Cheesy Hasselback Chicken
- 8 oz. Galbani® Thick Sliced Provolone cheese, cut into thirds (creating 3 long pieces)
- 1/4 cup grated Galbani Parmesan cheese
- 4 boneless, skinless chicken breasts
- 1/2 cup Balsamic or Italian dressing
- 1 cup sliced sun-dried tomatoes
- 1/2 cup of seasoned Panko bread crumbs
- 3 Tbsp. Olive Oil
- 1/4 cup fresh Basil leaves, chopped
- Preheat the oven to 400 degrees F.
- Slicing only 3/4 the way through, make crosswise cuts along each chicken breast, about 1 inch apart. Place the breasts in a baking dish.
- Fill the first slit on each breast with a couple pieces of sun-dried tomato. Fill the next slit with 2 piece of Galbani Thick Provolone cheese. Continue alternating between the Sundried tomatoes and cheese.

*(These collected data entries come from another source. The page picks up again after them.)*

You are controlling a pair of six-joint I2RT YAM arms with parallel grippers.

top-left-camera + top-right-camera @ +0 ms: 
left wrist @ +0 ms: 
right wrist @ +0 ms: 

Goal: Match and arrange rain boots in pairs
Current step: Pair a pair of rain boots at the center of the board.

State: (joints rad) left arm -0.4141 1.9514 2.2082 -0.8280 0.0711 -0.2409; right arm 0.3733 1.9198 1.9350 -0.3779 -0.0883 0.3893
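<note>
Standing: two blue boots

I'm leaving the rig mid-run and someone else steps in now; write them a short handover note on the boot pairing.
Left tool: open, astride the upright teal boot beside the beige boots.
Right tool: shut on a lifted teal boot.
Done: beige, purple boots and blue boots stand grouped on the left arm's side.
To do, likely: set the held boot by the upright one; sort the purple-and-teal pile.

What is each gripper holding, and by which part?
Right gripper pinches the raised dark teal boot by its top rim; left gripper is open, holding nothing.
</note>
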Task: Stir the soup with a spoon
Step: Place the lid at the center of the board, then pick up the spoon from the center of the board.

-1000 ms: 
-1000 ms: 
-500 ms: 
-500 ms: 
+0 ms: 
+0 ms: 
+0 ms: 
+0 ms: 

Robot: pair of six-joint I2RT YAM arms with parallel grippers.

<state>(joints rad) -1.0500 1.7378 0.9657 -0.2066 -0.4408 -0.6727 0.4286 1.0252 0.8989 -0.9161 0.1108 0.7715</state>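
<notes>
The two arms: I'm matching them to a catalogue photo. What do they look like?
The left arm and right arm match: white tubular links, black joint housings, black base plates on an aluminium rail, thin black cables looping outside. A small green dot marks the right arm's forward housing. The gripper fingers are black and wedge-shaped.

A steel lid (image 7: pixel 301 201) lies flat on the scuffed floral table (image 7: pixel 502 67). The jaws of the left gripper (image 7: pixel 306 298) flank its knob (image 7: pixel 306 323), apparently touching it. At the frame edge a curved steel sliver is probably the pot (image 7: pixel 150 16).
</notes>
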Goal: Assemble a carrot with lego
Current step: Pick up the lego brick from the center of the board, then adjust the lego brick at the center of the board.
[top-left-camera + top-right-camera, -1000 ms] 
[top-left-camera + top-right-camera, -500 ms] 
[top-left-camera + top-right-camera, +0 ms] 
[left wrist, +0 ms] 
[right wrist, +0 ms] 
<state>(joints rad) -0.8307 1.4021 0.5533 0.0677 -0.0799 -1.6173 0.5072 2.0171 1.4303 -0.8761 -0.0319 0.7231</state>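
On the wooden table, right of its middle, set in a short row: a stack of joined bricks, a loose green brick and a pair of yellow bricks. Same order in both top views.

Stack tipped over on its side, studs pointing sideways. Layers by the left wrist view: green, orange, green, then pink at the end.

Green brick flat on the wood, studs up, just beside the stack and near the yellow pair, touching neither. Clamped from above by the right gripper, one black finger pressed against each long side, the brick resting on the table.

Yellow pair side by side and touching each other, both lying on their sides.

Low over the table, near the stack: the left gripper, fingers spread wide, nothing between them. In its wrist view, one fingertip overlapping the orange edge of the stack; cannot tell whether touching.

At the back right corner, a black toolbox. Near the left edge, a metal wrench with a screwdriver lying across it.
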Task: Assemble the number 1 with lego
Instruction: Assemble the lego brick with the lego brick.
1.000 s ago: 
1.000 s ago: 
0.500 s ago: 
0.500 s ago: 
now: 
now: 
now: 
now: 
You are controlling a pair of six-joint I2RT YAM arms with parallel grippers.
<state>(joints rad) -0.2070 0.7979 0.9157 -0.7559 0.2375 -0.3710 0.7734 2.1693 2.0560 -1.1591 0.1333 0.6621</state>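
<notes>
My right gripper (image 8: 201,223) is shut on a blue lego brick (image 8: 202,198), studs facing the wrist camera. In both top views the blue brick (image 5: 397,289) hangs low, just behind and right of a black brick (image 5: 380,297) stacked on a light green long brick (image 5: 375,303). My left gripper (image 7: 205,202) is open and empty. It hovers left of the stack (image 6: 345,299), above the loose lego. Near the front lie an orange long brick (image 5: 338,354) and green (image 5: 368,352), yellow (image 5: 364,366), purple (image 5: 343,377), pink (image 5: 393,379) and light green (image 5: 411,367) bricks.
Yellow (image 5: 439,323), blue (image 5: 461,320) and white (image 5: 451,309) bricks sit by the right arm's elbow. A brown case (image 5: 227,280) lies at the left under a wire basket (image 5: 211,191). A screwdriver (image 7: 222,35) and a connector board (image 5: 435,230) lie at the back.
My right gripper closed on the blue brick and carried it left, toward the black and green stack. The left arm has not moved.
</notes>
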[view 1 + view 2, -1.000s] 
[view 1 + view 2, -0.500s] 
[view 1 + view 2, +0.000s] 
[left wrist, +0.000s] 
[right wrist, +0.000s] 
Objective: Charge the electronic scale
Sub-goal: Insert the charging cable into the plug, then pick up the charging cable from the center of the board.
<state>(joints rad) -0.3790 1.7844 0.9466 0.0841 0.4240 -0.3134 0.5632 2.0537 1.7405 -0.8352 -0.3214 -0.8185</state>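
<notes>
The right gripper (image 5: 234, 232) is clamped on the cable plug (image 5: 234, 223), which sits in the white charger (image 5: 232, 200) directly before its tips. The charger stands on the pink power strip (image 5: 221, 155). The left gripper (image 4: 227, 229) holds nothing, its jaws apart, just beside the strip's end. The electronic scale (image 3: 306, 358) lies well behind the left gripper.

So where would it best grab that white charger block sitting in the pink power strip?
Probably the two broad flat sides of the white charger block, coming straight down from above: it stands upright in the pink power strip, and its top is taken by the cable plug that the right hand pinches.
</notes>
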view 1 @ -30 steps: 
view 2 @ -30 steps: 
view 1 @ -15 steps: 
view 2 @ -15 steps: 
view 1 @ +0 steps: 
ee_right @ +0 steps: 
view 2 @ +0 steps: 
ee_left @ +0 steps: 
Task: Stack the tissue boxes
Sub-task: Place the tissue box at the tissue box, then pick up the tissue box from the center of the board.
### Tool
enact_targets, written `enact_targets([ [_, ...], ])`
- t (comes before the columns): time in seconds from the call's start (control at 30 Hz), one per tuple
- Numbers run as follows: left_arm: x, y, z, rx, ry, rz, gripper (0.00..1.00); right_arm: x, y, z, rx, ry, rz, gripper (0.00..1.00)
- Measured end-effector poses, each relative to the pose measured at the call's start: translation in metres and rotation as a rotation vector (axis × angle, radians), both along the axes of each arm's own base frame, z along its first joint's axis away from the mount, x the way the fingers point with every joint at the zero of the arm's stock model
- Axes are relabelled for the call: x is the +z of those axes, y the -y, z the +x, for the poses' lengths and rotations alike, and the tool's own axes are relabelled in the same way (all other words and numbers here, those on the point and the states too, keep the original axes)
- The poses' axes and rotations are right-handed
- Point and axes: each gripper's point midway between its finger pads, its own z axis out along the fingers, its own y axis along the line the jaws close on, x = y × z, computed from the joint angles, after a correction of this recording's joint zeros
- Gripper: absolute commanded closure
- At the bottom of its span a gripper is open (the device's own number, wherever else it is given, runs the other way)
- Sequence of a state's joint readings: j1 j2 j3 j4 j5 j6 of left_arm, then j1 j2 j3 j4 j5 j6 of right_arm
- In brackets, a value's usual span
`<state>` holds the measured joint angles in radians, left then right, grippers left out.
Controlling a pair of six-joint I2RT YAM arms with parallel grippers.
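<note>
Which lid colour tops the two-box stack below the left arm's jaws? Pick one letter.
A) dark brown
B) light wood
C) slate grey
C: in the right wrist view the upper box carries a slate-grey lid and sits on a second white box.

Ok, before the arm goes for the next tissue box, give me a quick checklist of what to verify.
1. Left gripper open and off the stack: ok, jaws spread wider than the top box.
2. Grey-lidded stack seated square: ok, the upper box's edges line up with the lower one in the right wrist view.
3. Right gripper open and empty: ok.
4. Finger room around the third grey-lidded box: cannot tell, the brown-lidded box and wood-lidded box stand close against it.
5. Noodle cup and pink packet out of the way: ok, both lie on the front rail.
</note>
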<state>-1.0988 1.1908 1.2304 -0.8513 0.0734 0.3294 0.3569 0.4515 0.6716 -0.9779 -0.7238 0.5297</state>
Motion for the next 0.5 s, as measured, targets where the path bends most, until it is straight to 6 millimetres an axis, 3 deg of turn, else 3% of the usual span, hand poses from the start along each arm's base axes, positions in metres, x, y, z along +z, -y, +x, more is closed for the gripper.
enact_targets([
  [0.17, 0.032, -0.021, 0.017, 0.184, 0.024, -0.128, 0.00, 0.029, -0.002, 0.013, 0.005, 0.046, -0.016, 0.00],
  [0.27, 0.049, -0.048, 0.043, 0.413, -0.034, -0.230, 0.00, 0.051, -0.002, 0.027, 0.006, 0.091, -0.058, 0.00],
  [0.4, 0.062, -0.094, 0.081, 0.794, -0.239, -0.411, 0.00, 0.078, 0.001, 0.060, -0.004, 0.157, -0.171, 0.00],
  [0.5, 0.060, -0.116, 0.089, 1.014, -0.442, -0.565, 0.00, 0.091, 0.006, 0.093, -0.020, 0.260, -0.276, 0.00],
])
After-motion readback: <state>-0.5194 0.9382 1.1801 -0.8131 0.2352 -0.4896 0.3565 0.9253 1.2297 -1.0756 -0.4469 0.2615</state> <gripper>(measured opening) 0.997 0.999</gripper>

- Pour the Italian Dressing over each chicken breast.
- In a small bowl, mix the breadcrumbs, Galbani Parmesan cheese and oil together.
- Sprinkle 1/2 the crumb mixture on top of each breast.
- Bake Chicken for 15 minutes, then sprinkle the other half of breadcrumbs over each breast.
- Cook a second time until the chicken is thoroughly cooked and the breadcrumbs are browned.
- Sprinkle with fresh Basil & Enjoy.